Perhaps this shift towards more sustained reading can be achieved as at Michaela School by having a quite centralised control over the materials used in class. Perhaps SLT can agree with subject departments a notional number of words a week that need to be read in each subject, as appropriate (i.e. not appropriate for maths!). Maybe lesson observation can be used or book scrutinies can look for evidence that there has been very regular sustained reading at the right level of challenge. Ultimately, a sensible, intelligently implemented,  way needs to be found to end what amounts to a ‘tragedy of the commons’.

11 thoughts on “Reading fluency and the ‘Tragedy of the Commons’
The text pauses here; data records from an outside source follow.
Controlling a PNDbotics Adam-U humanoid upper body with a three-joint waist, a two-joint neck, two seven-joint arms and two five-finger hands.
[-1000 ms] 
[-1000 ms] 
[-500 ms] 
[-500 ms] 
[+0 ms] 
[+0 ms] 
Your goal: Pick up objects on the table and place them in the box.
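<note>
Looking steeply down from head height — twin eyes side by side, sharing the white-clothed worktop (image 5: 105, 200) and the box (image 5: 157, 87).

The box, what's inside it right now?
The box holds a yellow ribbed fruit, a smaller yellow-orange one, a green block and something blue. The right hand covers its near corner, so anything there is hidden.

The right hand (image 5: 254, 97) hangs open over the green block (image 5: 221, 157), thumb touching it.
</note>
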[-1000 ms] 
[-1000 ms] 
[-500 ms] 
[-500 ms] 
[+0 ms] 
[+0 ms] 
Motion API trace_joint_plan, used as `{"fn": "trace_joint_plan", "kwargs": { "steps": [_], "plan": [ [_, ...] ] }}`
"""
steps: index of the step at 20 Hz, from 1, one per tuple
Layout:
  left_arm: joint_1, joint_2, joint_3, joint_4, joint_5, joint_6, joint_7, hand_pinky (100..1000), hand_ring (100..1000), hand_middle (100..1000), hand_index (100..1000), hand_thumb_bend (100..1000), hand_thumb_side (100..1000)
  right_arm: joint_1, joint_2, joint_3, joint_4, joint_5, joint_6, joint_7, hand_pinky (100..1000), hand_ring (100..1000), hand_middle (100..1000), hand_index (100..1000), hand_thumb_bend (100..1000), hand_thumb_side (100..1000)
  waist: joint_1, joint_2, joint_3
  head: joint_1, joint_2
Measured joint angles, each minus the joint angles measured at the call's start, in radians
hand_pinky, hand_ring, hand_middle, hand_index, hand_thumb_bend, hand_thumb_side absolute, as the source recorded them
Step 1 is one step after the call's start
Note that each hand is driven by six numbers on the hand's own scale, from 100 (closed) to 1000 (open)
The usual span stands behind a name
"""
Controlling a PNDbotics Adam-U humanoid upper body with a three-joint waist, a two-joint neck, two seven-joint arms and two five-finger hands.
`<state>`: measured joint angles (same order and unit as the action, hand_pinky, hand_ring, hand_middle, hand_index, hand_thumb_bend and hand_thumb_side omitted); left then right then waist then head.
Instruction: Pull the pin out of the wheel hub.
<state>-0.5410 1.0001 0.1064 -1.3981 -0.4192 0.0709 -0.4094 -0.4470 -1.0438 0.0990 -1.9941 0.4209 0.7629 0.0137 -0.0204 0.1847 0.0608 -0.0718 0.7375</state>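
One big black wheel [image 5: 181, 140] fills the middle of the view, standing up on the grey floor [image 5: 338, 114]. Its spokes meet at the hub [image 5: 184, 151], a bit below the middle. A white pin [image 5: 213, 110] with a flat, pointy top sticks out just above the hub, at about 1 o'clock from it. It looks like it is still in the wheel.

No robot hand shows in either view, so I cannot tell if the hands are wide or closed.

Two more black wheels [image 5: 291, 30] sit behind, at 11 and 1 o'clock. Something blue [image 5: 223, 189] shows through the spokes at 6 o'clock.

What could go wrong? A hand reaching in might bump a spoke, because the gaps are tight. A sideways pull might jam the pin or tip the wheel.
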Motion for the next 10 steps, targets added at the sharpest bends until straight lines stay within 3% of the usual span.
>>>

  1. Great way of thinking about this. We’ve introduced this in September at the primary where I’m head so I hope children will be that bit more fluent on hitting secondary- but even if every primary did the same, children need to become increasingly fluent with increasingly demanding texts through secondary school if they are to cope with the reading load at university- so what you are arguing for is really important

    1. I’m unsure what you mean. Do you mean that resource choices are not always that stark? If so I agree – I chose a genuine recent occasion where my choice had been that stark as my purpose was to illustrate the point of the post as clearly as possible.

  2. Hi Heather, Lindsay is referring to you listing the options by number, but referring to the first option by letter.
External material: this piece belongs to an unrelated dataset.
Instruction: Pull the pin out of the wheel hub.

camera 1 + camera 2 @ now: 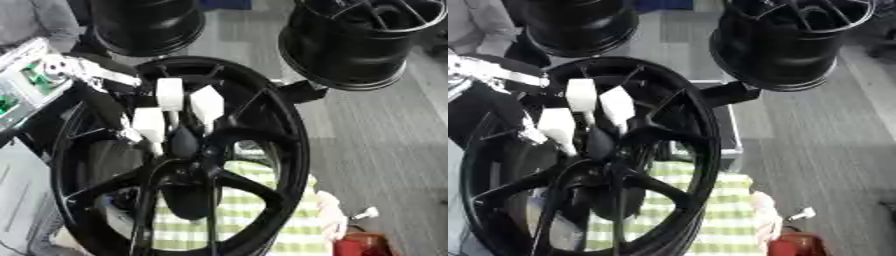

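Wheel hub [262, 150]: standing on its rim. Your left hand [179, 107] fingers [169, 92] are curling inward at its centre; pin hidden, grasp unclear.

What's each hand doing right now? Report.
Left hand: at the wheel hub, open or shut cannot be told.
Right hand: not in view.

The large black wheel hub [179, 160] fills the lower left, and its spokes leave only narrow gaps to reach through. The left hand [179, 107], its white-tipped fingers at the hub's centre, blocks the 12 o'clock side. Two more black rims stand at 11 o'clock [144, 25] and 1 o'clock [354, 42]. Bare grey floor [385, 150] lies open at 3 o'clock.
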Motion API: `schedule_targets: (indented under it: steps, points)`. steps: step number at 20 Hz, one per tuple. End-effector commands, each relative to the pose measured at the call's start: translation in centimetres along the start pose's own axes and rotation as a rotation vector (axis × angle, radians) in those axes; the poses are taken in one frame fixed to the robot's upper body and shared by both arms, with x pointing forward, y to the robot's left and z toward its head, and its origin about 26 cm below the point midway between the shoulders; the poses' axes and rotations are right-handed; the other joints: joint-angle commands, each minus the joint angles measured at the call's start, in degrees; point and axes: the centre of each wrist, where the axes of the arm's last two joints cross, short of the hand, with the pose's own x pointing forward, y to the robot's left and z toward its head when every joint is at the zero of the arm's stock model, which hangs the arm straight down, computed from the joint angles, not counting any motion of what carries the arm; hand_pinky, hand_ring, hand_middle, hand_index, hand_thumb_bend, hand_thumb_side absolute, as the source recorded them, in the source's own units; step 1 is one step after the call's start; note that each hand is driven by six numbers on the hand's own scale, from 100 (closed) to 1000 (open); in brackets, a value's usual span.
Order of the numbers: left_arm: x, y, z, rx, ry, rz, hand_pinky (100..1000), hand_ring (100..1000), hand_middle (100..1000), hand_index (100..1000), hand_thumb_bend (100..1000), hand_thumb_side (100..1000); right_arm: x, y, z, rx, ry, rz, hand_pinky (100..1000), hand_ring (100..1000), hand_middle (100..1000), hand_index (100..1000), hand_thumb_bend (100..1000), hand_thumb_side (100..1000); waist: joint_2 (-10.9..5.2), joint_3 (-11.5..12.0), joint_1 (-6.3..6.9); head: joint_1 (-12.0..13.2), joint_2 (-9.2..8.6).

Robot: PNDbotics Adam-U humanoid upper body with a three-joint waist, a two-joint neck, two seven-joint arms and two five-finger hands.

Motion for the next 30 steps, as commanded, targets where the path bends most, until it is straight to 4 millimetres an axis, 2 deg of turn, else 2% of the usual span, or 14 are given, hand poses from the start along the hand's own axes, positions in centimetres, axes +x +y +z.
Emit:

    Reading fluency starts at the beginning of formal reading instruction by applying evidence-informed teaching principles with plenty of cumulative, decodable material for children to apply and practise their phonics knowledge – in addition to a reading culture throughout the primary school. Sadly, we still have a dominating Book Bands cataloguing system meaning quite a lot of beginners are given reading books to read mainly ‘independently’ at home that include alphabetic code not yet taught/learnt. Many schools, perhaps most, provide boxes of books for beginners based on the Book Banding or Levelling reading system which sets some children off (many) on the wrong trajectory for reading behaviours as the earliest levels include books that are not decodable for many children.

    Teachers in England may not be aware of the findings of a body of research which America has summarised very simply as ‘the Five Pillars of Literacy’ or the ‘Big Five’. The list includes: phonemic awareness, phonics (teach the alphabetic code systematically and the phonics skills), vocabulary (teach explicitly with lots of repetition), fluency (involves plenty of repeat-reading) and comprehension.

    Regarding ‘fluency’, then, whereas systematic synthetic phonics may include repetition of seeing the letters and saying the sounds in quick response, provision may well not include sufficient repetition to build up confidence and fluency with cumulative word and text level material. Taking the Book Banding scenario into consideration whereby publishers STILL keep producing and promote books for beginners NOT based on cumulative content, then at least some of our children – perhaps many of those who flag up with lack of fluency in secondary schools – are being done a grave disservice – and teachers are, arguably, being misled.

    The International Foundation for Effective Reading Instruction has produced this leaflet regarding the issue of Book Bands and Levelling systems:

    http://www.iferi.org/news/

    There should be no doubt that what kind of teaching and experience transpires in the early years and infants will have a knock-on effect for reading fluency of older children.